### Exercise directions
Please report how many lines of the following entries hold the word "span", giving the number alone.

### Exercise input

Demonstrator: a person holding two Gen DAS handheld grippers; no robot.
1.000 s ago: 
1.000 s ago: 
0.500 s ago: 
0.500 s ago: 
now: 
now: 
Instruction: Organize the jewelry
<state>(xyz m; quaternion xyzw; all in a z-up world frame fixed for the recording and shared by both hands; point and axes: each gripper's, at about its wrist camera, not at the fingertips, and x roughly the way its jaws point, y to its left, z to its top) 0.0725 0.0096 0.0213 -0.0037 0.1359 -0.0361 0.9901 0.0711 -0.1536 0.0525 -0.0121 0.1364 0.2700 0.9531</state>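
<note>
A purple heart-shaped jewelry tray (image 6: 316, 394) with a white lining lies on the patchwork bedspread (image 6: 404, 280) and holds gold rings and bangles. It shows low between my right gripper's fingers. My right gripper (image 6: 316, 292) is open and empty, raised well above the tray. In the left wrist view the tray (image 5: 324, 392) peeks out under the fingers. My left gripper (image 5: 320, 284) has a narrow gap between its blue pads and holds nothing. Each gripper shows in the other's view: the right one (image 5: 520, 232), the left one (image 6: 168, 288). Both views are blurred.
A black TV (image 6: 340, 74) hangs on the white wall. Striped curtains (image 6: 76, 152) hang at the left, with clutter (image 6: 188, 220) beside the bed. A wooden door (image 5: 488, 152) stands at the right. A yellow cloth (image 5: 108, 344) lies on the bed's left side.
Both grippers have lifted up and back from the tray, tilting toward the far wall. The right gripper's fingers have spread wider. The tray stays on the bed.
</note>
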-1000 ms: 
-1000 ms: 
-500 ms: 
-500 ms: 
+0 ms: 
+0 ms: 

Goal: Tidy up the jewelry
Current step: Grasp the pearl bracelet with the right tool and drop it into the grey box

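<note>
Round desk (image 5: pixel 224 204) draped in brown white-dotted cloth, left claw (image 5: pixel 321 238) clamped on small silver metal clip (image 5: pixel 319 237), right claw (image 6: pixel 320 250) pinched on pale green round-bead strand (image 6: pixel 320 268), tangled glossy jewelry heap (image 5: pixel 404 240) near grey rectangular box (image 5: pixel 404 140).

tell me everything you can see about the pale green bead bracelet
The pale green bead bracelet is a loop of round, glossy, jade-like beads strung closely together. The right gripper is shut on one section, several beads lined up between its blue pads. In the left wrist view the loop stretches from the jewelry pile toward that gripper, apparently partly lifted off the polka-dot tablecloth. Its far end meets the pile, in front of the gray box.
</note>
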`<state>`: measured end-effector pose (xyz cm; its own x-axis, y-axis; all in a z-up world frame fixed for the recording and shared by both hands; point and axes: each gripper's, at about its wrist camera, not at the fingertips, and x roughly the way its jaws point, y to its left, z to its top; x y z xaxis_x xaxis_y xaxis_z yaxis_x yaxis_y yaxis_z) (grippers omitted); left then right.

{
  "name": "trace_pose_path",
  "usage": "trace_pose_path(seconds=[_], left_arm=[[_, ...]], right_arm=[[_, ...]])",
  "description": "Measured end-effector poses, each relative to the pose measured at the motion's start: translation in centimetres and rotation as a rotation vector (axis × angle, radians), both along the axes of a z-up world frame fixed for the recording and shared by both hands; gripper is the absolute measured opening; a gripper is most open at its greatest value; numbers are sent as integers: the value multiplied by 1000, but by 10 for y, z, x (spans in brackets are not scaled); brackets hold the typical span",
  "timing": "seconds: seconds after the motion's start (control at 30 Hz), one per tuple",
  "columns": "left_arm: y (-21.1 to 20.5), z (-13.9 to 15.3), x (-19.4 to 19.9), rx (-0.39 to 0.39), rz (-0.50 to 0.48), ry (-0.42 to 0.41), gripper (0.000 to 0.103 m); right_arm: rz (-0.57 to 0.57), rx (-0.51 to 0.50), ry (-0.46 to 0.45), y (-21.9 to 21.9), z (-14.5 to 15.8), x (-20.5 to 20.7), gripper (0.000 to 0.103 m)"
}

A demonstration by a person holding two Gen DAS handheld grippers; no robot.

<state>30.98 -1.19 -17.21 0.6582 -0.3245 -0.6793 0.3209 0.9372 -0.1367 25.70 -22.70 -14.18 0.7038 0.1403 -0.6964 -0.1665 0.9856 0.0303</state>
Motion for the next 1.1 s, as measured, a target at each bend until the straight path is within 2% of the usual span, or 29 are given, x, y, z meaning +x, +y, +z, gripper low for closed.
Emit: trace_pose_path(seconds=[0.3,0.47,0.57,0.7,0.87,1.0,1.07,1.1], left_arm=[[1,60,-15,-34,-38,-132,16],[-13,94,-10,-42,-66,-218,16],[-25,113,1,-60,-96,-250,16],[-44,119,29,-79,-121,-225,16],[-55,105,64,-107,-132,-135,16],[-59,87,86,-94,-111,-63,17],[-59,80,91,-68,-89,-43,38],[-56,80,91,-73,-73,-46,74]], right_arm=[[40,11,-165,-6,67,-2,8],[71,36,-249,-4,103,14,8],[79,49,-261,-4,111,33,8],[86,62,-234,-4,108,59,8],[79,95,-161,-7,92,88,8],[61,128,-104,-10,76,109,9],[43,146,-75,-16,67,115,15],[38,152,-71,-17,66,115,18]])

### Solution for this task
2